* TASK TO COMPLETE: For each line in the data below that holds "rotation", return a copy.

[Items from a data source]
+ + + +
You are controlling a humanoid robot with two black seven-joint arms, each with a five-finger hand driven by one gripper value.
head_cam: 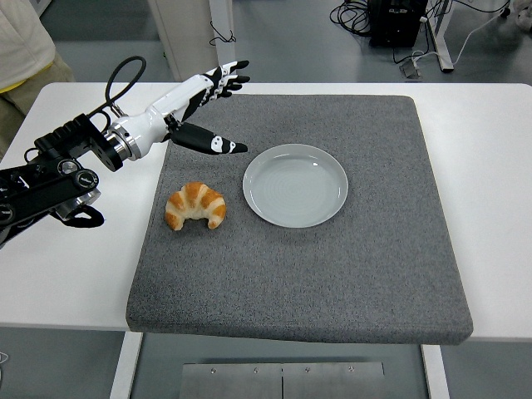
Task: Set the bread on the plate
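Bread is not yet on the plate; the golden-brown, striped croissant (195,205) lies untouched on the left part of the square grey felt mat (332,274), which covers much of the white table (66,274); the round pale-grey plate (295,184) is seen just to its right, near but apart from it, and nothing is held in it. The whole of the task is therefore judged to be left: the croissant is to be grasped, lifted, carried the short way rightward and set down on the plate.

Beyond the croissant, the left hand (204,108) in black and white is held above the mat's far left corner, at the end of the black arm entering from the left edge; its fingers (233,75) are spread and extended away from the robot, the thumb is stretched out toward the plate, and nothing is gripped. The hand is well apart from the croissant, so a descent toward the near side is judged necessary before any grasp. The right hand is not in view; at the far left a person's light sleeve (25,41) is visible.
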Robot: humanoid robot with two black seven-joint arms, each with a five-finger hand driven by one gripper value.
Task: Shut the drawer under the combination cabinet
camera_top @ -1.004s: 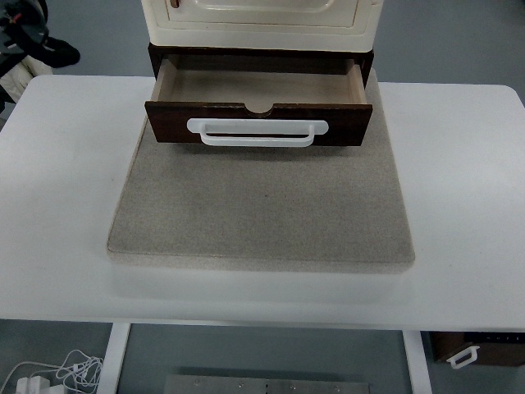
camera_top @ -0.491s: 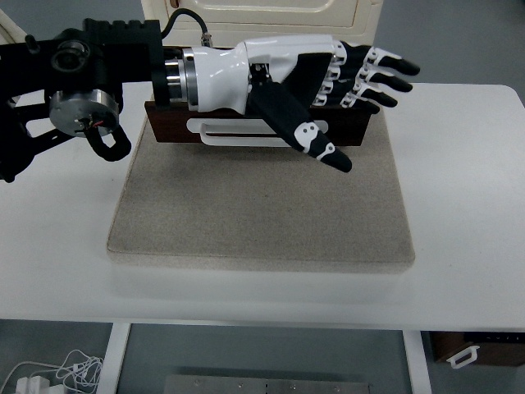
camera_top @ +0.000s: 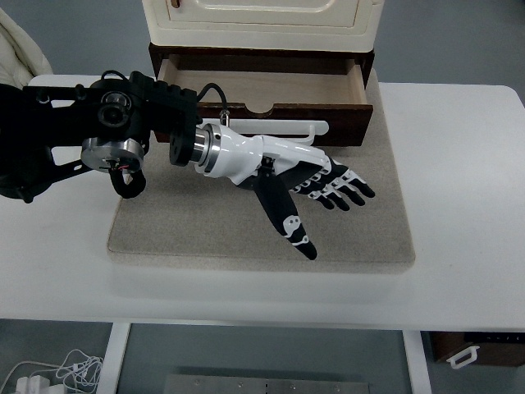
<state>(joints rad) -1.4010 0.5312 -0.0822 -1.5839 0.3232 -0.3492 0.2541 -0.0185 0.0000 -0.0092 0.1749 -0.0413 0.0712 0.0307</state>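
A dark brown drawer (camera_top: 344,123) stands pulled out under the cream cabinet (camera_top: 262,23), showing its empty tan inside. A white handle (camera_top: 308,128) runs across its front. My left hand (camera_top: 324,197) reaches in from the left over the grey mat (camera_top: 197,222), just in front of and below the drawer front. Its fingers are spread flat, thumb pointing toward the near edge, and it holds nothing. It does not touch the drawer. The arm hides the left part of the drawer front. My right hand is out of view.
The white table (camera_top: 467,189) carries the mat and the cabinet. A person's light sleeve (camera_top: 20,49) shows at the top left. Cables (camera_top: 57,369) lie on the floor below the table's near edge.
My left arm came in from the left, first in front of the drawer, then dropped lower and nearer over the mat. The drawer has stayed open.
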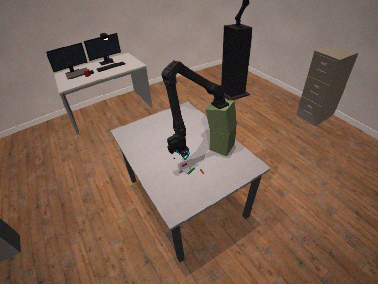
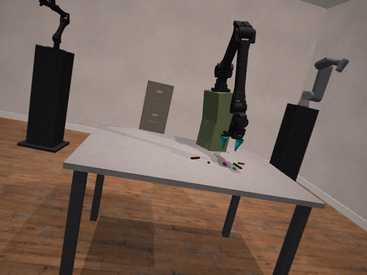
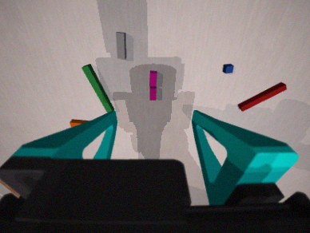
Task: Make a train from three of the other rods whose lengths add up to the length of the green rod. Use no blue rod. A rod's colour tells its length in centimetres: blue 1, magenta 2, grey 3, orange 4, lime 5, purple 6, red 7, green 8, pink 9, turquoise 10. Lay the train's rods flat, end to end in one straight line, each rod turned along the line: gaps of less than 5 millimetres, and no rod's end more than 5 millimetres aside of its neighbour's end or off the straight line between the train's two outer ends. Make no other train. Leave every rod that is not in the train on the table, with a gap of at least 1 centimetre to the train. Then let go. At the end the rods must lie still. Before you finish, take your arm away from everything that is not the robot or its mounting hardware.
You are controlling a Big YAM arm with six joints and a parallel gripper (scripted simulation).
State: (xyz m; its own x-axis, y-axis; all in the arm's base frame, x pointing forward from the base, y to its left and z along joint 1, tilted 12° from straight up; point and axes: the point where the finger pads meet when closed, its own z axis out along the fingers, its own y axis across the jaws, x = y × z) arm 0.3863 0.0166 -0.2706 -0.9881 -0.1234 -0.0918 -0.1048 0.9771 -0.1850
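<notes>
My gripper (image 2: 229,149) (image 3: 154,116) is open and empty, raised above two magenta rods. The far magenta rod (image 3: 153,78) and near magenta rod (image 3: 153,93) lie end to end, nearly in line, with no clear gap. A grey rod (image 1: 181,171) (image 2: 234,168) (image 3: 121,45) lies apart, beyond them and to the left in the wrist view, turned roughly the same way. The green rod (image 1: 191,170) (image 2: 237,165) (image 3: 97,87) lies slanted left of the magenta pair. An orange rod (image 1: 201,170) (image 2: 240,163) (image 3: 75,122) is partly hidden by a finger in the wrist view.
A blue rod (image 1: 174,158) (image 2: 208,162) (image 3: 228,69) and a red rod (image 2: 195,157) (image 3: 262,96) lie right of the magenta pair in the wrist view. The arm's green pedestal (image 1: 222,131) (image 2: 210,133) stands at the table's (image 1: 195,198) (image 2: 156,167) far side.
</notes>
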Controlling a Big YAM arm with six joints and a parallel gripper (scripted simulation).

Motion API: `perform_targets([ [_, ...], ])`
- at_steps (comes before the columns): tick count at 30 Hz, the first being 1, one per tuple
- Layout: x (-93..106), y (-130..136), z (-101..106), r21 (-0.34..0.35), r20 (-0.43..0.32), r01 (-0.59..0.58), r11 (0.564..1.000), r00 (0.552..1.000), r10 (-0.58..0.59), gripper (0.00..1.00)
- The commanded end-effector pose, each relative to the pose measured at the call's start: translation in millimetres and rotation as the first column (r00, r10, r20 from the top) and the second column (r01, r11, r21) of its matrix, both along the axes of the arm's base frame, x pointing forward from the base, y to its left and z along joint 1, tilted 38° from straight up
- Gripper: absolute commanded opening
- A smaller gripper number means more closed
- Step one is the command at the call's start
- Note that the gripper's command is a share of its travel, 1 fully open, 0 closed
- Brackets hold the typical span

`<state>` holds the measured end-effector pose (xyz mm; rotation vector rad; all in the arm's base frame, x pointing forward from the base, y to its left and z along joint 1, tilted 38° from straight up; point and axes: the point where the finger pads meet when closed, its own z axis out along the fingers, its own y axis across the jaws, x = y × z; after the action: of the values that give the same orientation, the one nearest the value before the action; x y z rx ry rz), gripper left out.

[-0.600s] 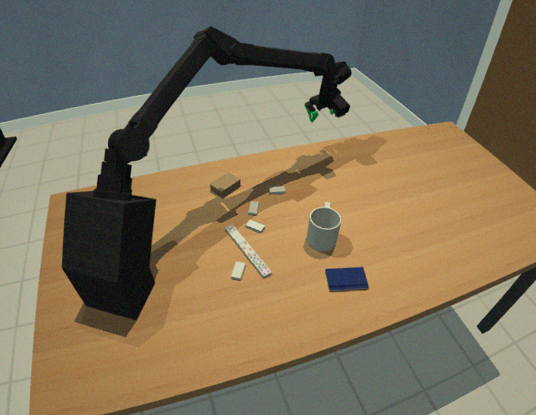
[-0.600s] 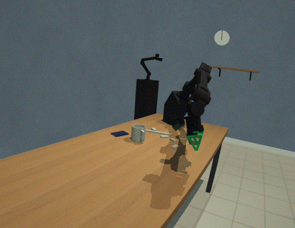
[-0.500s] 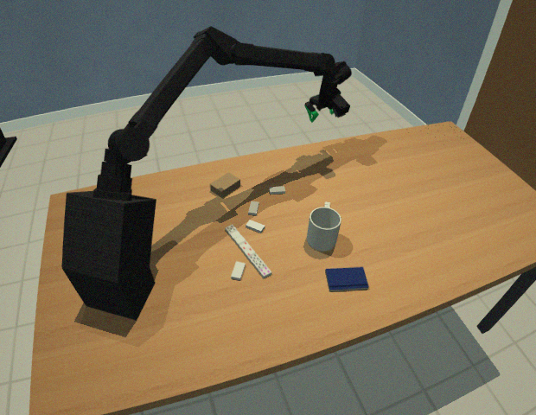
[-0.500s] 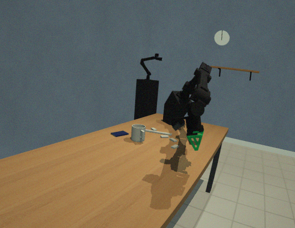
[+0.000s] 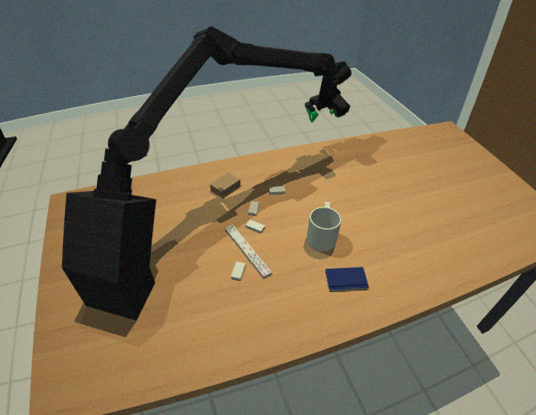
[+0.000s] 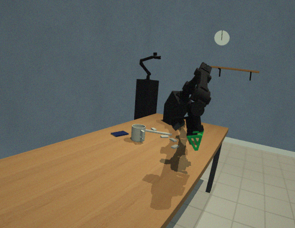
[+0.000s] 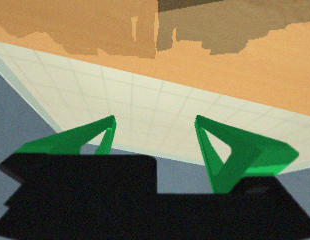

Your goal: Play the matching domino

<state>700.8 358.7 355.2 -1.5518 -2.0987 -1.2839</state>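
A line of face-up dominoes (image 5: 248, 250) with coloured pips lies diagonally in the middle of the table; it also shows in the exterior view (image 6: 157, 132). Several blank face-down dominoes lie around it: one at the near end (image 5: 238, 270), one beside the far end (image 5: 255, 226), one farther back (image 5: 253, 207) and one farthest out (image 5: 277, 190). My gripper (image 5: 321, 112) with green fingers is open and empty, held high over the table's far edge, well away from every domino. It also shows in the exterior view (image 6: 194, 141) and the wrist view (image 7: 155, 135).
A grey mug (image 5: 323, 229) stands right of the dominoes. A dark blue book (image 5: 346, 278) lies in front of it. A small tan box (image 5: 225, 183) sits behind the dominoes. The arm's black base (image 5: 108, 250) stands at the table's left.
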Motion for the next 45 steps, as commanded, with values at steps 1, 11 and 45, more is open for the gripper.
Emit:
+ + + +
* ANSWER BOX:
- The commanded end-effector pose, each relative to the pose measured at the call's start: translation in millimetres and rotation as the first column (r00, r10, r20 from the top) and the second column (r01, r11, r21) of its matrix, both along the axes of the arm's base frame, x pointing forward from the base, y to its left and z along joint 1, tilted 38° from straight up
`<state>` holds the measured end-effector pose (xyz mm; rotation vector rad; all in the arm's base frame, x pointing forward from the base, y to its left and z along joint 1, tilted 38° from straight up; point and axes: the point where the finger pads meet when closed, its own z axis out along the fingers, its own y axis across the jaws, x = y × z; after the action: of the values that give the same orientation, the one nearest the value before the action; x y z rx ry rz), gripper left out.

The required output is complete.